How to check is the given ipfs_hash and its linked hashes already downloaded or not?

Let’s say I hava a ipfs_hash. Before doing ipfs get ipfs_hash, I want to check that is it already downloaded. If it is a folder I want to check also its sub-folders/files hashes as well.

Currently I am doing as: ipfs refs local | grep <ipfs_hash>. Is it correct way to do it or is there any alternative solution?

=> Can I run ipfs ls on my local machine?

you can check also pin command but i’m not sure : https://docs.ipfs.io/guides/concepts/pinning/

If its pinned I get following output

❯ ipfs pin ls QmRasf4XRJaMNMJnXTuEPRUJmHMcwcwa5VTYBPazRuq42C
QmRasf4XRJaMNMJnXTuEPRUJmHMcwcwa5VTYBPazRuq42C recursive

Lets say its not pinned but its subfiles could be pinned. Is it also possible to check subfiles via only obtaining their hashes, without downloading the complete files?

You can get the refs for a folder by ipfs refs <CID> and compare them to your full pin list.

If you wanna do this with a file (and the file blocks) you can do this as well… with the blockstore subcommand…

The question is, what’s your usecase? I mean, just out of curiosity - if it makes sense that more people might want to use IPFS that way, you might want to request feature for this. :slight_smile:

When I do ipfs refs -r <CID> does it fetch any data from the network?

So basically I will return ipfs refs <CID> into an list and iterate over all by checking ipfs pin ls -t all <CID> (I am using type as all)and found ones are considered as locally exist.

=> Can you give an exampled related to blockstore check?

Actually I request it as a feature but it considered as not high priority issue and ignored. (Is possible to find out new added block numbers into local repo after each “ipfs add file”? · Issue #5826 · ipfs/kubo · GitHub). I am nervous so re-ask its progress.

Yes. When the CID is not available in the local data storage, it will be fetched from the network.

You can avoid this by stopping the daemon and run this ‘offline’ on the local repo. Than a refs will just terminate with

Error: merkledag: not found

Sure, but this also works just ‘offline’ on a repo. If you run ipfs block stat <CID> it will terminate with

Error: blockservice: key not found

if the key isn’t locally stored.

I want to check it without fetching any data from the network. I mean some meta data could be fetch but not the complete data itself.

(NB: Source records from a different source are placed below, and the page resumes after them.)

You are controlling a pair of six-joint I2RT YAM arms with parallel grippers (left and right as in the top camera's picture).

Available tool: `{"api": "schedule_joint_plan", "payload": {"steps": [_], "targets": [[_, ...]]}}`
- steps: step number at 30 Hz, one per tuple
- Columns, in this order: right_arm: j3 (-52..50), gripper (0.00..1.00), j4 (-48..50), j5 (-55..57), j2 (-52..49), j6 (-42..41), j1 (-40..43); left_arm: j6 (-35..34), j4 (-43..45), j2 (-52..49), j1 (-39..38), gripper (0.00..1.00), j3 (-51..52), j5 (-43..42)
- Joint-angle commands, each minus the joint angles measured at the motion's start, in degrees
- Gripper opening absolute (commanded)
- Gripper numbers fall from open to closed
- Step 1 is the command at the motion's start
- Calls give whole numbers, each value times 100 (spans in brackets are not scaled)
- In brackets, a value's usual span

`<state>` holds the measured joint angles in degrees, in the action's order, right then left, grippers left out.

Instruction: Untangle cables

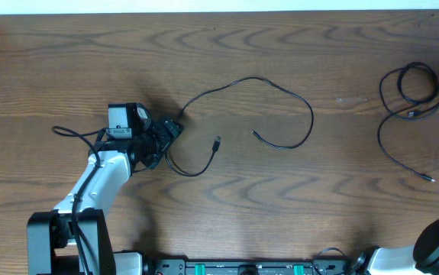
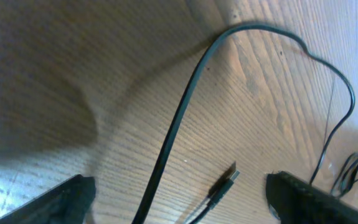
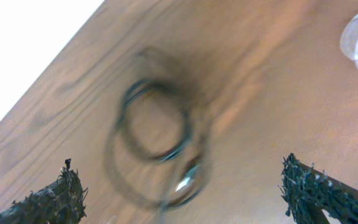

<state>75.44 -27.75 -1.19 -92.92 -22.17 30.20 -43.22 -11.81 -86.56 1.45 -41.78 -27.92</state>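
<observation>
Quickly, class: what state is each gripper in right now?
Left gripper: open, black cable lying loose between its jaws.
Right gripper: open, holding nothing.

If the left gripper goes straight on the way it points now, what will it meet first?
Most likely the black cable running between the left gripper's open jaws, then the table; depth is unclear.
</observation>
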Motion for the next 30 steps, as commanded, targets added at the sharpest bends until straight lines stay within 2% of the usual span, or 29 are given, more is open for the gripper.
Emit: {"api": "schedule_joint_plan", "payload": {"steps": [1, 7, 8, 9, 10, 13, 15, 22, 30], "targets": [[57, 99, -205, -1394, 55, -24, -426, 50, -15, 42, 13, 95, -37, 55], [50, 99, -896, -1624, -9, 0, -1438, 48, -15, 42, 13, 95, -37, 52], [50, 99, -1067, -1574, -9, -2, -1633, 48, -15, 42, 13, 86, -37, 50], [48, 99, -1283, -1438, -11, -2, -1908, 48, -15, 42, 13, 67, -37, 50], [37, 99, -1388, -1322, -13, -2, -2065, 46, -15, 42, 13, 55, -37, 44], [-85, 99, -1523, -960, -37, -7, -2546, -114, -15, 42, 9, 35, -37, -13], [-339, 99, -1502, -944, -85, -144, -2892, -586, -15, 42, 7, 26, -37, -13], [-1086, 99, -1104, -975, -120, -527, -3139, -1947, 136, 42, -249, 22, -37, -9], [-1668, 99, -625, -988, -120, -686, -3206, -2118, 1572, 42, -1445, 24, -37, 225]]}}
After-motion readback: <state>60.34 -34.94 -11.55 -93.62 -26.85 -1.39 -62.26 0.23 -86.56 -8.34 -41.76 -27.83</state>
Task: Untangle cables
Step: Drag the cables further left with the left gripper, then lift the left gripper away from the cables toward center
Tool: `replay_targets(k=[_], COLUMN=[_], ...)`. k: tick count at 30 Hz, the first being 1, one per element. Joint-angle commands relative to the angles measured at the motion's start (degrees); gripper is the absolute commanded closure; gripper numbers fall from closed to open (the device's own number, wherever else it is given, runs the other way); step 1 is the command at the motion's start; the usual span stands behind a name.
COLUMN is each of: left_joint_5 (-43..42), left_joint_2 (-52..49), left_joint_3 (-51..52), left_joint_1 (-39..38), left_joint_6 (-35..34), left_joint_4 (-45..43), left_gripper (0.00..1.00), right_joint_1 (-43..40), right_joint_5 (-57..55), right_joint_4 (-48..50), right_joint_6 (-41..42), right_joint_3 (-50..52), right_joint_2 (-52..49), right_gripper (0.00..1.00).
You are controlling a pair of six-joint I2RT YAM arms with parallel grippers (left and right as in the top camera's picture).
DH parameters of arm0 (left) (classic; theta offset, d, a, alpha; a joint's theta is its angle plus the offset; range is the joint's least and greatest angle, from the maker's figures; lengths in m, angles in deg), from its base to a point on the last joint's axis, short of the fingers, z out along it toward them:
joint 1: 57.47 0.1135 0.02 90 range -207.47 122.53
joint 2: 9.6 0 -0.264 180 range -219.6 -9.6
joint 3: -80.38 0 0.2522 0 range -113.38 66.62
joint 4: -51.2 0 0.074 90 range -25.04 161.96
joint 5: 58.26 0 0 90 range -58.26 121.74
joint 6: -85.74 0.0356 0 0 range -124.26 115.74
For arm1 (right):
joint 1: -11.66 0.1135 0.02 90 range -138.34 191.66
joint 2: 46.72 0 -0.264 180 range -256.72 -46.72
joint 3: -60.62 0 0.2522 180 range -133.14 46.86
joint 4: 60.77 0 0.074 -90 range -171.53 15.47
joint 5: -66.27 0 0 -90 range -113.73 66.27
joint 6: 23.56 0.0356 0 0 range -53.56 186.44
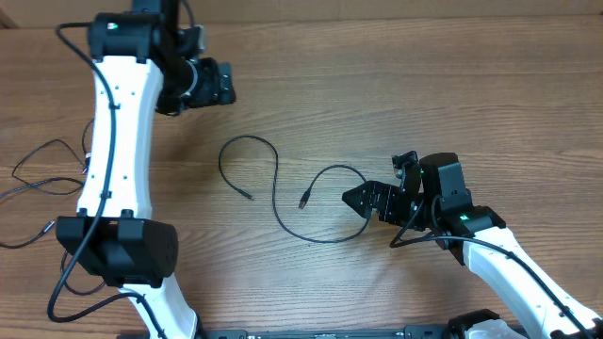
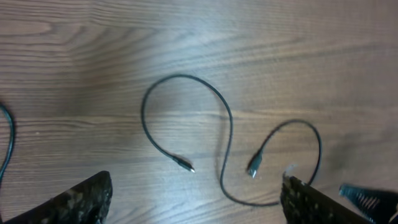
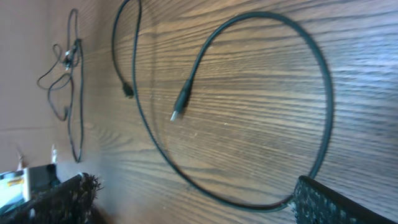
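One thin black cable lies in an S on the wooden table, with a plug end on the left and a silver-tipped plug inside the right loop. My left gripper hangs open above and left of it; in the left wrist view the cable lies ahead of the empty gripper. My right gripper is open at the right loop. In the right wrist view the cable runs past the tip of the right finger, with nothing held between the jaws.
More thin black cables lie in loose loops at the table's left edge, beside the left arm's white link; they also show in the right wrist view. A piece of cord crosses the left wrist view's left edge.
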Motion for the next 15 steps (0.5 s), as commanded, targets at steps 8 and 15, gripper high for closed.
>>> replay_targets(k=[8,15], left_joint_5=[3.2,7.6], left_joint_2=[-0.2,-0.2], left_joint_3=[0.3,0.3], left_joint_1=[-5.1,-6.5], left_joint_6=[-0.5,-3.4], left_joint_4=[5.4,9.9], left_gripper=[0.32,0.41], right_joint_1=[-0.1,-2.4], right_joint_5=[-22.4,-24.5], right_joint_4=[-6.6,-8.7], right_joint_6=[4.9,4.7], right_joint_3=[-0.4,-1.2], right_joint_2=[0.3,0.3], right_gripper=[0.00,0.00])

Terminating daemon would be bad if in parallel some other programs are using IPFS as well, that will crash their process.

Can I run two independemt Ipfs processes? one is ofline and other one is online? So I can make this check on the offline ipfs process or is it possible to force ipfs refs to run on the offline mode.

I understand this, but this is currently not possible.

Can you give a concrete example, where it’s necessary to ask for this informations?

Well, the reason for this limitation is, for IPFS is firstly everything one thing: blocks. So there’s not a dedicated ‘metadata’ vs ‘data’ separation on the network side.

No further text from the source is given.